Gentiloni negli Emirati, una risposta attesa

La visita a sorpresa del presidente del consiglio nella sunnita Abu Dhabi suona come una risposta all'ambasciatore del Qatar che aveva dichiarato l'Italia dalla propria parte, d'accordo nel non credere ai finanziamenti al terrorismo.

Esteri 13_03_2018
Gentiloni ad Abu Dhabi

Tanto tuonò che piovve. Ed è il caso di dire che mai pioggia fu più significativa, in tutti i sensi. Le parole dell’ambasciatore del Qatar alla scuola di perfezionamento delle Forze di Polizia a Roma, secondo cui l’Italia non avrebbe creduto alle accuse di finanziare il jihadismo della Fratellanza Musulmana richiedevano un segno, un passaggio da parte del nostro Paese. Non dire o non fare nulla avrebbe creato un problema politico enorme per una nazione, come la nostra, da sempre capace di dialogare e di interfacciarsi con più realtà; l’ambasciatore aveva dato sostanzialmente per scontato pubblicamente che l’Italia non aveva creduto alle accuse internazionali di foraggiare e finanziare il terrorismo internazionale, non ricevendo alcun contraltare mediatico né, cosa più grave, politico.

Succede poi che esce la notizia di un viaggio non previsto dell’ancora premier Paolo Gentiloni negli Emirati Arabi, ad Abu Dhabi, domenica 11 marzo; motivazioni economiche di sicuro, anche un concerto, che però segnano un passaggio di estrema importanza nell’ambito di un percorso che pareva slacciarsi. Gli Emirati Arabi, infatti, specialmente nella figura del principe ereditario di Abu Dhabi Mohamed bin Zayed Al Nahyan, rappresentano oggi il più valido e ficcante contrappeso alle mire espansionistiche qatarine e all’avanzata estremista della Fratellanza Musulmana di cui tutto il mondo arabo e non solo accusa proprio Doha. Accuse che, come in altre sedi specificato constano di documenti, report ed evidenze in giro per il mondo, che vanno ad incrociarsi con ciò che accadde già a partire dal 2011, allorquando il Qatar si spese (e continua a spendersi) affinché le organizzazioni salafite e jihadiste legate alla Fratellanza Musulmana prendessero il potere dove si verificavano le rivoluzioni della cosiddetta ‘’primavera araba’’.

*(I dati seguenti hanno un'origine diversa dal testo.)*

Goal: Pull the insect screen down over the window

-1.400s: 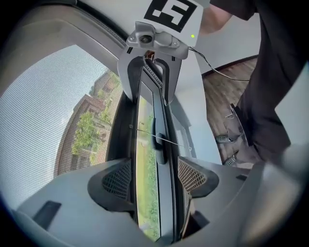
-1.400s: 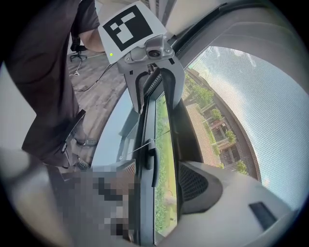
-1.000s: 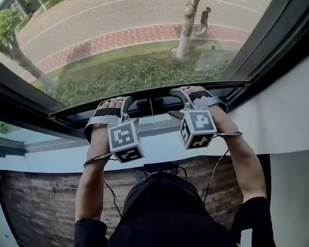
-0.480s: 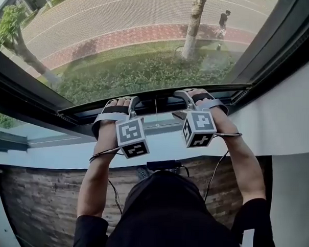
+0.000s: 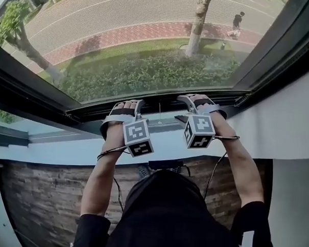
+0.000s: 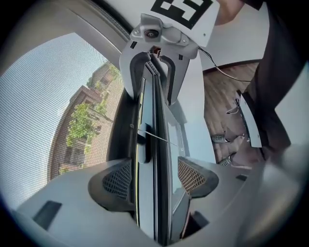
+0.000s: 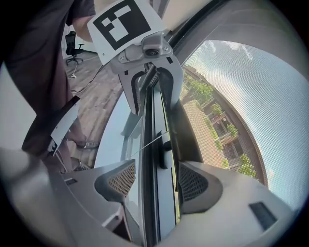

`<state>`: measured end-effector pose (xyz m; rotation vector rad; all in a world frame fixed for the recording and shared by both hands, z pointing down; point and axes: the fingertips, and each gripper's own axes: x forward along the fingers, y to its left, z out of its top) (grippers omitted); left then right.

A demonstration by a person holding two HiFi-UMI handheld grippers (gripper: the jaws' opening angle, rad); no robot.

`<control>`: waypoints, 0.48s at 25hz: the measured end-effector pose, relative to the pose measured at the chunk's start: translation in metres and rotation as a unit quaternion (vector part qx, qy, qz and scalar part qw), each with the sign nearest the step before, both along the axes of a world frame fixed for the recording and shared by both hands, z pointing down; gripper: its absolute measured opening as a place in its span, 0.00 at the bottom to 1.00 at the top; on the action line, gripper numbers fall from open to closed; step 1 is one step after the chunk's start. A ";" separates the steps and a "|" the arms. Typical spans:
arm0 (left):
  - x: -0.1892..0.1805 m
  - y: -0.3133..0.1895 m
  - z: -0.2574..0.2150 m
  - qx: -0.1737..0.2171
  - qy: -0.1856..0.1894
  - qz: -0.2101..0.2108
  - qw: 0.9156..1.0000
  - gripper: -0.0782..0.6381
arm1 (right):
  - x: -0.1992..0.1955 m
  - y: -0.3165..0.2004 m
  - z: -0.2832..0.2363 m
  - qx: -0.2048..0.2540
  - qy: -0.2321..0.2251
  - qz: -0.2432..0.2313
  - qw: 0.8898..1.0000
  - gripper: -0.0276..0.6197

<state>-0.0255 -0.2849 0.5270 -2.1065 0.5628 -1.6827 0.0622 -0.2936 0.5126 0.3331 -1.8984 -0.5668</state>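
head view: the insect screen [image 5: 138,38] already covers nearly the whole window, its mesh lying over the street and lawn outside. its bottom rail [image 5: 158,101] sits just above the window sill [image 5: 51,153]. the left gripper [image 5: 131,105] and right gripper [image 5: 188,100] bite the rail side by side, near its middle. this probably keeps the pull even, so the rail comes down level instead of jamming in the side tracks. the marker cubes [image 5: 137,137] carry only black-and-white square patterns, with no readable words

left gripper view: the left gripper [image 6: 153,176] is clamped on the bottom rail [image 6: 147,202], one ribbed pad on each face, the mesh on the outer side of the rail. a thin pull cord [image 6: 157,139] crosses the rail further along, and beyond it the right gripper straddles the same rail

right gripper view: the right gripper [image 7: 157,181] likewise grips the bottom rail [image 7: 161,212], pads pressed to both faces. the left gripper holds the rail further along. judging by the small gap between rail and sill, the pull looks close to its end. no brand or label can be read anywhere
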 end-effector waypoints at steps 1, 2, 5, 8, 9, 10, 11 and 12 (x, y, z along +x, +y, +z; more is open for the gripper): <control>0.001 -0.001 0.001 -0.001 0.004 -0.001 1.000 0.55 | 0.000 -0.001 0.001 0.000 0.000 0.000 1.000 0.48; 0.001 -0.001 0.002 -0.003 0.008 -0.002 1.000 0.55 | 0.000 -0.001 0.003 0.000 0.000 0.000 1.000 0.48; 0.000 -0.003 0.006 0.000 0.009 -0.005 1.000 0.55 | -0.001 -0.004 0.010 0.008 -0.002 -0.003 1.000 0.48; 0.000 -0.002 0.009 0.000 0.009 -0.007 1.000 0.55 | 0.000 -0.004 0.014 0.009 -0.001 -0.002 1.000 0.48; 0.000 -0.002 0.010 -0.002 0.010 -0.008 1.000 0.55 | 0.000 -0.003 0.016 0.008 -0.001 -0.002 1.000 0.48; 0.000 -0.001 0.012 -0.004 0.009 -0.008 1.000 0.55 | 0.000 -0.003 0.018 0.007 -0.001 -0.001 1.000 0.48; 0.001 0.000 0.014 -0.006 0.009 -0.009 1.000 0.55 | 0.000 -0.002 0.019 0.004 0.000 0.000 1.000 0.48; 0.001 0.000 0.016 -0.009 0.009 -0.010 1.000 0.55 | 0.000 0.000 0.019 -0.001 0.001 0.003 1.000 0.48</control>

Un progetto che per come venne strutturato allora è fallito miseramente, dall’Egitto alla Siria passando per la Tunisia, e dunque ha imposto un’accelerazione a chi voleva e ancora vuole estremizzare un quadrante intero. E non solo.

La visita di Gentiloni ha dunque un’importanza simbolica elevata per i tempi con cui si è verificata e per l’antefatto ‘’geopolitico’’ che l'ha preceduta: dopo le parole dell’ambasciatore del Qatar in Italia, dunque, si è concretizzata quasi come una risposta silenziosa ma efficace, che ha reso l’idea di come l’Italia si posizioni comunque nell’alveo della comunità internazionale e della visione globale sul tema jihadismo e finanziamento del terrorismo.
Spesso i simboli e i dettagli sono decisivi per la costruzione di percorsi su determinate tematiche e sono capaci di spostare assi concettuali che fino a quel momento parevano, anche in maniera indiretta, orientati in una determinata direzione.

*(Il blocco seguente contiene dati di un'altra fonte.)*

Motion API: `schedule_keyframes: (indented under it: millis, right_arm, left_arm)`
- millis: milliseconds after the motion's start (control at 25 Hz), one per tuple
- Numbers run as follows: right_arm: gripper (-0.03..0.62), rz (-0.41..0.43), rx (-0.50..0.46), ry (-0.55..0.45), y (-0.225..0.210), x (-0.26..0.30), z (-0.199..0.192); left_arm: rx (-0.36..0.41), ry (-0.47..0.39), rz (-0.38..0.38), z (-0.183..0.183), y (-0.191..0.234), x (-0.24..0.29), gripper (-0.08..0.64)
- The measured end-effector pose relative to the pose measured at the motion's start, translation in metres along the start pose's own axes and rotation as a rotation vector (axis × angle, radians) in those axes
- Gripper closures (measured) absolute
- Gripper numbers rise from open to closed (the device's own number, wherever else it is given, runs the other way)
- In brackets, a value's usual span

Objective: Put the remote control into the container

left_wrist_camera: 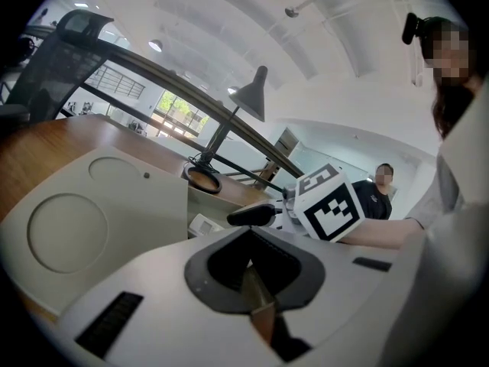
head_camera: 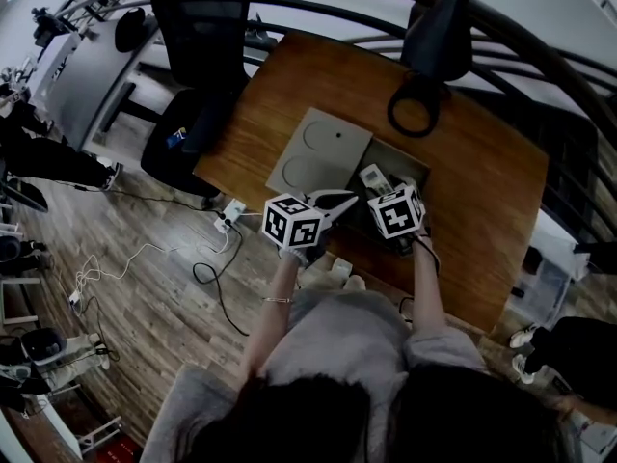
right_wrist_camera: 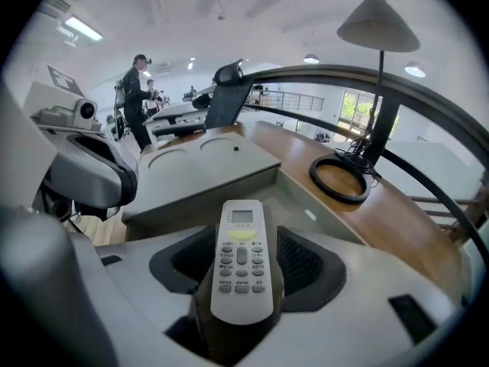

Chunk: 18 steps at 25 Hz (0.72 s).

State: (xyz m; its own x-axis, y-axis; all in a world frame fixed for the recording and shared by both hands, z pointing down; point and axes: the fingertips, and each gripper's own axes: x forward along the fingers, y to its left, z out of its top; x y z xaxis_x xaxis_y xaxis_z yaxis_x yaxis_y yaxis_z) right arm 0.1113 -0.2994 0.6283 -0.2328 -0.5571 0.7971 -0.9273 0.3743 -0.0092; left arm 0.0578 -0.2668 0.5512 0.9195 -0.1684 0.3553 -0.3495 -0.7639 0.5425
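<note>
- My right hand-held gripper (head_camera: 382, 190) pinches the white remote control (right_wrist_camera: 242, 254) by its lower end, buttons up, over the open grey container (head_camera: 406, 158) on the wooden bench (head_camera: 482, 172).
- My left hand-held gripper (left_wrist_camera: 253, 280) is pressed together on nothing, just beside the right one.
- The lid (head_camera: 316, 150) lies flat against the container's left side.

A black office chair (head_camera: 198, 37) is standing beside the wooden tabletop (head_camera: 482, 181); loose cables (head_camera: 204, 276) are trailing across the plank floor (head_camera: 125, 336).
</note>
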Motion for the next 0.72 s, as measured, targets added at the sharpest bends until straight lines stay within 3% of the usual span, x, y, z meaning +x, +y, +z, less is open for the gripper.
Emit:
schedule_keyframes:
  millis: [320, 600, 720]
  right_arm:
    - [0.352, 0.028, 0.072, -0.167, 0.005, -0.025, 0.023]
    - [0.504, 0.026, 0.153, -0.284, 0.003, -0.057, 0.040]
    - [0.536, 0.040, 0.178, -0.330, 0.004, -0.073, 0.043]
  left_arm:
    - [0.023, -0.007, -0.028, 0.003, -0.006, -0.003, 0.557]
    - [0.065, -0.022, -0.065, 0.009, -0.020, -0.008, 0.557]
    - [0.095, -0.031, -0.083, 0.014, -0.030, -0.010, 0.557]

L’Italia è e deve essere aperta nei confronti degli attori moderati del Golfo Persico, che da tempo ormai non fanno più mistero del proprio orientamento anti-estremista, anti Fratellanza Musulmana che tanti danni ha arrecato al fronte sunnita. L’effetto ‘’auto-assoluzione’’ delle parole dell’ambasciatore qatarino dunque finisce qui, spegnendo una coda di ambiguità che rischiava di prendere la pericolosa forma di un problema politico. Di cui l’Italia, oggi e in futuro, non ha per nulla bisogno.